Oito pseudopacientes, entre eles Rosenhan, se apresentaram a hospitais psiquiátricos com alegação de ouvirem uma voz que lhes dizia “vazio” ou “oco”. As vozes seriam do mesmo sexo do paciente. A expressão do delírio, sugestiva da alucinação verbal, foi previamente combinada pela equipe de pesquisa pelo fato de fazer referência a dilemas existenciais e poder ser expressa sob a forma de um fenômeno clínico da psicose e por não haver na psiquiatria nenhuma referência a nenhuma psicose ou esquizofrenia existencial. Sete dos pseudopacientes foram admitidos com diagnósticos de esquizofrenia e um com o de psicose depressiva. As equipes dos hospitais não tiveram, em nenhum momento, conhecimento oficial do experimento. Para o restante da entrevista, os pseudopacientes combinaram entre si que forneceriam informações verídicas, pois estas informações poderiam influenciar favoravelmente num diagnóstico de sanidade, já que as histórias retratavam vidas comuns sem comportamentos considerados patológicos.

Uma vez internados, os pseudopacientes voltaram a se comportar normalmente, e passaram explicitamente a tomar notas sobre a conduta da equipe na relação aos internos. Passaram também a dispensar a medicação recebida nos lavatórios e comprovaram ser esta uma prática comum entre os pacientes. Também era comum que os pacientes verdadeiros identificassem a sanidade dos pesquisadores.

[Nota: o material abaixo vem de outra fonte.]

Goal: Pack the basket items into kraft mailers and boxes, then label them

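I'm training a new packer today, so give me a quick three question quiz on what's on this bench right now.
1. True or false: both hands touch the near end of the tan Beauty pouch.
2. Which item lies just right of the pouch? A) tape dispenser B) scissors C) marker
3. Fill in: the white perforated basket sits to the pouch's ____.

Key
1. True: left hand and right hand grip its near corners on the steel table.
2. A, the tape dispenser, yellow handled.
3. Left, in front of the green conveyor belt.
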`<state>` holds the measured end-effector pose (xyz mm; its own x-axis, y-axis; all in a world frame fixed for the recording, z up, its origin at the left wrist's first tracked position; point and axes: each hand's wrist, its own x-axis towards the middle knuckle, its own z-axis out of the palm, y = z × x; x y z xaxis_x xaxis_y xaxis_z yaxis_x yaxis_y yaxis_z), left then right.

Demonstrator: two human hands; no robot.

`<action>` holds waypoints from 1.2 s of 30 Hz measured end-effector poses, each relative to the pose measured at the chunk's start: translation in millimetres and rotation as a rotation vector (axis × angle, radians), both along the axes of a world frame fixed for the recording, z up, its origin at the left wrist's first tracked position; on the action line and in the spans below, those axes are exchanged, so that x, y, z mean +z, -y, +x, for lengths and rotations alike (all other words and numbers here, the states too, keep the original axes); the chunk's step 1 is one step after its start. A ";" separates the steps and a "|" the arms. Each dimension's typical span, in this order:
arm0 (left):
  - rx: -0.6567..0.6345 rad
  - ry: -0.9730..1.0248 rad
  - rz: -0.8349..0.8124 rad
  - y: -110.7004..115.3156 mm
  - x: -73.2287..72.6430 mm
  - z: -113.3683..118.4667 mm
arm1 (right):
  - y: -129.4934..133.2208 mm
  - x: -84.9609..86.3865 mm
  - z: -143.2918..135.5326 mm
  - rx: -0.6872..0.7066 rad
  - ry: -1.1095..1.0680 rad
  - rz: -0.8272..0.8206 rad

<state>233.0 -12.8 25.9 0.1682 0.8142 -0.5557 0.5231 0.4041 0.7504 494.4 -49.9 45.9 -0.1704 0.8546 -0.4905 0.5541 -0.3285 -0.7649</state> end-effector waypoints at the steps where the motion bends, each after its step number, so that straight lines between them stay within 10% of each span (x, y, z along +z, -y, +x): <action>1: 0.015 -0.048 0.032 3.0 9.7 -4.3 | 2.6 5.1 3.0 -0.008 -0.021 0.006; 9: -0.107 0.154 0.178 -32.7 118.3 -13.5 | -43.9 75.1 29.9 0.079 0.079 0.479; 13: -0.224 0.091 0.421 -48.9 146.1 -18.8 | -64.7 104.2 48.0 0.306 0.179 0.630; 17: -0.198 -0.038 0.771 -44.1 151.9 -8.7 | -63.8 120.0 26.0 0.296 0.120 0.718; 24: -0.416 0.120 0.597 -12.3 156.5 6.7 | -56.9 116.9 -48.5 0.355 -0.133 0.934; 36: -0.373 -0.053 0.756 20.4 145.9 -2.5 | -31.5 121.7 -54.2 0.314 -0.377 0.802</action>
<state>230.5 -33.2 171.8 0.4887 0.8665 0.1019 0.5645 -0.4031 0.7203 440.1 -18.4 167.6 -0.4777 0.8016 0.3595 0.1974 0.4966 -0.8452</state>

O tempo de internação em média foi de 19 dias, e os pseudopacientes receberam alta com o diagnóstico de “esquizofrenia em remissão”. O termo “em remissão”, observa Rosenhan, não significa que os pacientes tenham sido necessariamente acompanhados. Indica

que, uma vez diagnosticados como esquizofrênicos os pseudopacientes ficaram marcados com um rótulo e, já que receberiam alta, não poderiam receber outra classificação que não essa.

Rosenhan, logo após a realização dessa pesquisa, empreendeu outra pesquisa visando verificar se a tendência dos psiquiatras em classificar pessoas normais como loucas poderia ser revertida. Ele acertou com um hospital de pesquisa e ensino que enviaria alguns pseudopacientes para entrevista de internação, advertindo previamente as equipes sobre os resultados da pesquisa anterior. Durante três meses, que foi o prazo acordado entre Rosenhan e a direção do hospital, as equipes trabalharam na expectativa de que pseudopacientes tentariam ser admitidos à internação. Combinou-se que os psiquiatras usariam uma escala de 1 a 10 para aferir o nível de certeza do profissional sobre se tinha a frente um pseudopaciente ou não.

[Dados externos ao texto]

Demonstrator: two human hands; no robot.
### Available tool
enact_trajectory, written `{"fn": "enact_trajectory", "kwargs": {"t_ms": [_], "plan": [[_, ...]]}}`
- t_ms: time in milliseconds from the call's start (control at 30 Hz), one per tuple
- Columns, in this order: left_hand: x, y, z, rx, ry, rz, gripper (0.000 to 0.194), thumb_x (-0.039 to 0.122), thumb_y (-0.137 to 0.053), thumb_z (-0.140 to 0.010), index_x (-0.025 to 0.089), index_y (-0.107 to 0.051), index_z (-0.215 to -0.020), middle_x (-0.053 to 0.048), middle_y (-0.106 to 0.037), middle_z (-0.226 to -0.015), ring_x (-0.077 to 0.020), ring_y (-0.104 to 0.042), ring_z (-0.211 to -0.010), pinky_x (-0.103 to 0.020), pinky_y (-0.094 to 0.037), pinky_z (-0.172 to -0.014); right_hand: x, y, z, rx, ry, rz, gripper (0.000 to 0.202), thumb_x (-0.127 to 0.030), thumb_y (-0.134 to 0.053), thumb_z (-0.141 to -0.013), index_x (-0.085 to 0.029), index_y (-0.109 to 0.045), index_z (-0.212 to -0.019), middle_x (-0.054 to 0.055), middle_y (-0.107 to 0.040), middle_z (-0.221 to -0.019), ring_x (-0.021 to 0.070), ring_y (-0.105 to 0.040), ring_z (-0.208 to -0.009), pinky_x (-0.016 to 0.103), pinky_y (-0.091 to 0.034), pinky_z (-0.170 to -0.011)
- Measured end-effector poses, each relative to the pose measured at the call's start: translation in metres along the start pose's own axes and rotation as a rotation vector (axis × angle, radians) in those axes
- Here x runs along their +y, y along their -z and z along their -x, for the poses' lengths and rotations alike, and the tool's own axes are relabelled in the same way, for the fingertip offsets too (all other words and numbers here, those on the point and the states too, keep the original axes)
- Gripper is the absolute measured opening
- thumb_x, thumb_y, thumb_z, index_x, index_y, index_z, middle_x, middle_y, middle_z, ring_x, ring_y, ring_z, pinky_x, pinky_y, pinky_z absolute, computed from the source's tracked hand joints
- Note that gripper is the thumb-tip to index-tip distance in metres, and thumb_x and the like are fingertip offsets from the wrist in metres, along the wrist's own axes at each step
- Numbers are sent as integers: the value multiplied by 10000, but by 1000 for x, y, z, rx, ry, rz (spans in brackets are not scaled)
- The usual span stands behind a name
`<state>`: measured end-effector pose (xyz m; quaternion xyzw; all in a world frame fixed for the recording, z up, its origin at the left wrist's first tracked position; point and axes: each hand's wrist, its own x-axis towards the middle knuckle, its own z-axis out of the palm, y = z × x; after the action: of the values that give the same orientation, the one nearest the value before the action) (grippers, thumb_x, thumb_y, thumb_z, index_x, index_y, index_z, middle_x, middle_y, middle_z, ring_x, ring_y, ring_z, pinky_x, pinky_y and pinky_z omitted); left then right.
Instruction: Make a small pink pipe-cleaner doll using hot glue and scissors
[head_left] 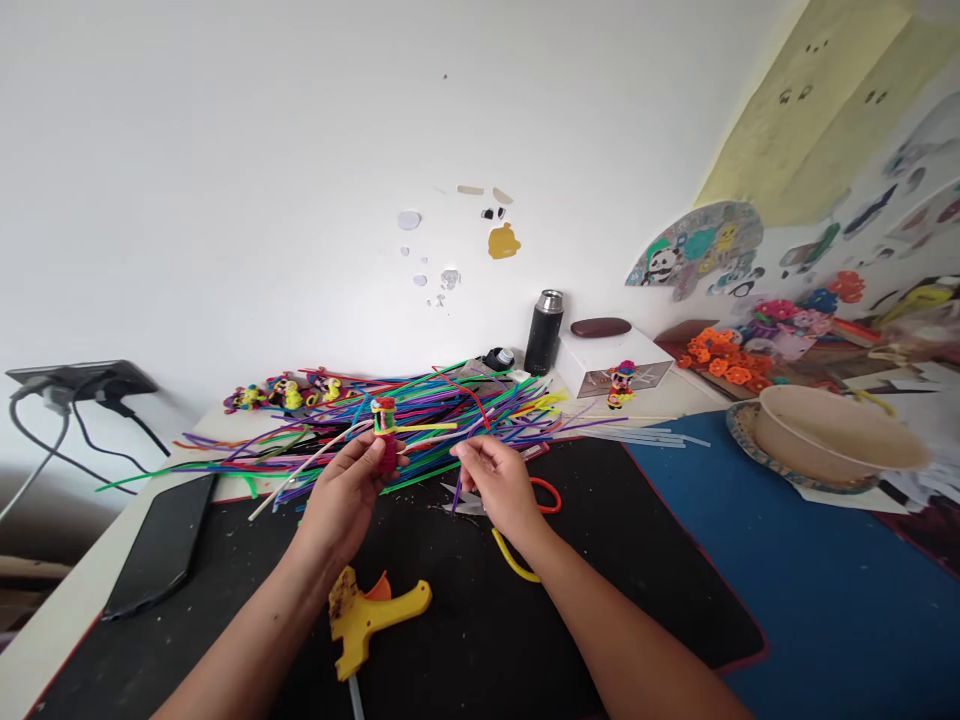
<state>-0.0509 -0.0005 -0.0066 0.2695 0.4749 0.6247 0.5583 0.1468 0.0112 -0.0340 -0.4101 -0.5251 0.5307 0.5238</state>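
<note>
A black flask (544, 338) stands near a white box (592, 350) topped by a dark red case (601, 327), right of center. Stickers (504, 242) dot the white wall (262, 150) above. At far right, a beige bowl (795, 445) sits on a patterned plate (739, 430) below orange flowers (724, 358); cables plug into a black power strip (82, 377) at left, above a dark, flat device (161, 550).

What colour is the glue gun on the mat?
The glue gun is yellow with an orange trigger, in the head view.
</note>
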Motion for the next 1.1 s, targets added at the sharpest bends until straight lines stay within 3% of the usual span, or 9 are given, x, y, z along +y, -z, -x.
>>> {"fn": "enact_trajectory", "kwargs": {"t_ms": [100,200,333,467,700,867,1100], "plan": [[2,1,-1,-14,4,34,514,385,-1032,-575,164,-727,-926,-67,-786,-890,-224,-740,-827,-297,-553,-704,-9,10,13,-141,36,250,264,-439,-640,-981,-207,-740,-905,-1,-666,-699,175,-642,-634,284,-489,-620],[3,1,-2,-25,-3,58,468,348,-1013,-610,172,-724,-934,-57,-785,-890,-213,-740,-801,-293,-564,-689,-23,33,25,-196,124,622,122,-304,-690,-960,-228,-776,-1002,18,-741,-834,193,-681,-748,300,-502,-703],[4,1,-2,-33,25,79,388,284,-977,-665,171,-719,-932,-54,-778,-881,-208,-746,-775,-291,-576,-676,-39,68,37,-281,96,961,243,-265,-762,-930,-245,-760,-1172,60,-771,-1030,256,-722,-980,370,-532,-883],[1,-1,-1,-32,61,88,336,240,-950,-701,166,-718,-933,-57,-772,-877,-202,-752,-744,-282,-583,-656,-43,81,47,-426,23,1203,379,-260,-823,-899,-233,-736,-1267,105,-731,-1211,322,-699,-1127,430,-541,-960],[-3,-2,4,-41,82,84,388,275,-978,-666,163,-738,-949,-59,-766,-913,-197,-753,-735,-259,-573,-619,-38,76,57,-507,99,1457,434,-190,-823,-888,-224,-722,-1308,125,-717,-1217,351,-677,-1123,476,-549,-958],[-3,-4,7,-64,91,69,463,379,-1011,-620,171,-739,-931,-39,-753,-880,-189,-738,-723,-256,-558,-619,-34,76,62,-514,136,1462,335,-194,-802,-904,-204,-743,-1234,110,-748,-1104,350,-657,-1094,475,-547,-914],[-6,-5,8,-80,106,50,500,452,-1015,-604,178,-757,-934,-28,-753,-858,-180,-726,-725,-251,-540,-621,-27,79,66,-535,117,1472,348,-188,-777,-916,-202,-726,-1261,99,-738,-1148,333,-639,-1105,451,-523,-927]]}}
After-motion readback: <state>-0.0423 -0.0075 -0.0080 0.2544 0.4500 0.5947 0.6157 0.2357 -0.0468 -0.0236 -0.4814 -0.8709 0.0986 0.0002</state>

Os resultados indicaram que cento e noventa e tres pacientes foram avaliados e admitidos no hospital e todos da equipe não só psiquiatras emitiram opiniões baseadas na classificação do DSM-II. Quarenta e um pacientes foram indicados com alto grau de certeza como pseudopacientes por pelo menos um membro da equipe. Vinte e três foram considerados suspeitos por pelo menos um psiquiatra e dezenove pacientes também o foram por pelo menos um membro da equipe e um psiquiatra. Após a apresentação dos resultados, Rosenhan, convidado a dizer o verdadeiro número de pseudopacientes que teria enviado às equipes, revelou não ter enviado nenhum. O experimento confirmou a existência da inclinação entre as equipes que usam a classificação oficial, a designarem pessoas normais como insanas. O efeito somente poderia ser revertido, argumentava Rosenhan, “quando a sagacidade na realização do diagnóstico é alta” (ROSENHAN,1973, p. 4). Sagacidade é uma qualidade que se adquire com a prática clínica.

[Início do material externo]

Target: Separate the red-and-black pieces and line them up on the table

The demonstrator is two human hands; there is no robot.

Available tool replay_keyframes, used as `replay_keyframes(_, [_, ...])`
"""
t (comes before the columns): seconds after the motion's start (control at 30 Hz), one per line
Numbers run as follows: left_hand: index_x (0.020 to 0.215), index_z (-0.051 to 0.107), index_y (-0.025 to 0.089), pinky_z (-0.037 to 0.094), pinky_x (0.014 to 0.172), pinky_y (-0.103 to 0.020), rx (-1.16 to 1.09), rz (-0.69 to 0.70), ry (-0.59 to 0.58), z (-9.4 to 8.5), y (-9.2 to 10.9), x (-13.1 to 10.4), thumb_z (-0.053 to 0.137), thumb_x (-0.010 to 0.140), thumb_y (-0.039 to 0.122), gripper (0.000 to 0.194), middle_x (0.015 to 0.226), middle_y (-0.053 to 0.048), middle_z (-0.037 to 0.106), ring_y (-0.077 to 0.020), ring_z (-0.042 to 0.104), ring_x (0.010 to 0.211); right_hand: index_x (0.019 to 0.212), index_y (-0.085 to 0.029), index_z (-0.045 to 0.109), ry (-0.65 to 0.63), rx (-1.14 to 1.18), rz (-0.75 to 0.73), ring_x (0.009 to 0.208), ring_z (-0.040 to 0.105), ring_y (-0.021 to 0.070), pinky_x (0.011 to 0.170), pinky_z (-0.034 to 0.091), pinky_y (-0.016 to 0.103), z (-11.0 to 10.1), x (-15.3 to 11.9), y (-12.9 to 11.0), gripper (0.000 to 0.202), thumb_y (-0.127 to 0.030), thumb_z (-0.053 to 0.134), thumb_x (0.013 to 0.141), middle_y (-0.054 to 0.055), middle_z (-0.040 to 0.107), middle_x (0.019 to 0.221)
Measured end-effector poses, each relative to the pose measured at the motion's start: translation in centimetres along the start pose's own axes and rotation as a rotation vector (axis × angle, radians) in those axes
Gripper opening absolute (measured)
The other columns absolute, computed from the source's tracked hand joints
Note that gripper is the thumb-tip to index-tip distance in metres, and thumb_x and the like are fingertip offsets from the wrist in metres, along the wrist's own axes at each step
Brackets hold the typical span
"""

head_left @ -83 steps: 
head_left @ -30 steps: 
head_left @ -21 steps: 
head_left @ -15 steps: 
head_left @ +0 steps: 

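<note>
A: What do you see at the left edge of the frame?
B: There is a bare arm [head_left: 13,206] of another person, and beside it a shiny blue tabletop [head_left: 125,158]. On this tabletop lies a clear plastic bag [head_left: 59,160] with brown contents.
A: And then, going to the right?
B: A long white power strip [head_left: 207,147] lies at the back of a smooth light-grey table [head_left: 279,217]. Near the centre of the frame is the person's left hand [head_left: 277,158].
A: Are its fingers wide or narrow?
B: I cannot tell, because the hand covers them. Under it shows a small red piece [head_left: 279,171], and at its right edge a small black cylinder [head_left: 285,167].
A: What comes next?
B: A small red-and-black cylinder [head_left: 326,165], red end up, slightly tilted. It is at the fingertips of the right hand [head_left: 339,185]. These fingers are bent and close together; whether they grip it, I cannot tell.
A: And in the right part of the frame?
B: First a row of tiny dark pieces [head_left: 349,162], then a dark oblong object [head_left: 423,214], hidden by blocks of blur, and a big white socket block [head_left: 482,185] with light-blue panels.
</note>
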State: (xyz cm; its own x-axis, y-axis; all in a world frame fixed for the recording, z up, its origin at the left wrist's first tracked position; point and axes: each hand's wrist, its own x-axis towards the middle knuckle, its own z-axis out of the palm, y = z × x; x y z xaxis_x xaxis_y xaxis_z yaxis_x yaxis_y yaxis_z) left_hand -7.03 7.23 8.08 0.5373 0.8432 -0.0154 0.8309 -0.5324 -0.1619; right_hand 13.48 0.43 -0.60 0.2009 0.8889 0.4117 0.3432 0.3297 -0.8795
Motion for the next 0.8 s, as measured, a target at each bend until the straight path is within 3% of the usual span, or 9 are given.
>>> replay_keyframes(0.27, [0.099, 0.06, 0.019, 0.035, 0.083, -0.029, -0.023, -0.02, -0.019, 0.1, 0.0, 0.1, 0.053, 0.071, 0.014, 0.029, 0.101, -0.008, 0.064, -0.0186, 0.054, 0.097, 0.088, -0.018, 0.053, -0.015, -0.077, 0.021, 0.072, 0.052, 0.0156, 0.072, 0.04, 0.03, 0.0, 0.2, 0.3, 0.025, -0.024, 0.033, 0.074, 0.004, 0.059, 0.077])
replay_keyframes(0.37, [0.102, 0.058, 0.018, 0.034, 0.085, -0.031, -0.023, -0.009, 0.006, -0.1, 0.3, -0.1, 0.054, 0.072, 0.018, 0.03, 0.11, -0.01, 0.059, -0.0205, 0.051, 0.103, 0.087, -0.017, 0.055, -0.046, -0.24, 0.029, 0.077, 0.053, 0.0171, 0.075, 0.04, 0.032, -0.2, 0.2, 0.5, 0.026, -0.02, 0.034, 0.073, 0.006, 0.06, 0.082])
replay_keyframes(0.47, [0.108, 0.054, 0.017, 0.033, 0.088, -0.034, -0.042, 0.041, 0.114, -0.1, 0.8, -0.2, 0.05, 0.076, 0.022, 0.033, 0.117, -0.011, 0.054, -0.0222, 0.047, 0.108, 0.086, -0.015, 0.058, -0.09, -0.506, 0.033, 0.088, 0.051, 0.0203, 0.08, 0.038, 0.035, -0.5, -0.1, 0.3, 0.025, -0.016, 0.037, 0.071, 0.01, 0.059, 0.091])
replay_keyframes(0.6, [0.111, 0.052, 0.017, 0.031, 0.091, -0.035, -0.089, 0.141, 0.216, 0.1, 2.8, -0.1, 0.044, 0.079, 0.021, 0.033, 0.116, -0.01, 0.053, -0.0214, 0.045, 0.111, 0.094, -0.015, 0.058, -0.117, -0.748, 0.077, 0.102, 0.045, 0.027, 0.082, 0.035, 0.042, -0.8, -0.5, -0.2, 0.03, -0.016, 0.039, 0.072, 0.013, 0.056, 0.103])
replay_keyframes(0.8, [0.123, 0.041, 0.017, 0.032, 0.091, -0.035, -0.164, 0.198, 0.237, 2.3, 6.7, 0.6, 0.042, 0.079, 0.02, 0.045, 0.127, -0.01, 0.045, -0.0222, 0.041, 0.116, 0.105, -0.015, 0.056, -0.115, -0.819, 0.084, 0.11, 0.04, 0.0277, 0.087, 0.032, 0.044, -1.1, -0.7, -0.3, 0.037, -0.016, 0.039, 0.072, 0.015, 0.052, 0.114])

Da amostragem apresentada, para os dezenove pacientes sobre os quais coincidiram opiniões de um psiquiatra e de outro membro da equipe, Rosenhan perguntava se essas pessoas eram realmente “sãs” ou se a equipe, evitando o erro de tipo 2, não teria cometido o erro de tipo 1 denominando loucos como sãos. Com isto, ele advertiu que um sistema de classificação e diagnóstico em psiquiatria “que se rende tão facilmente a erros desse tipo não deve ser um meio estritamente confiável” (ROSENHAN,1973, p. 4).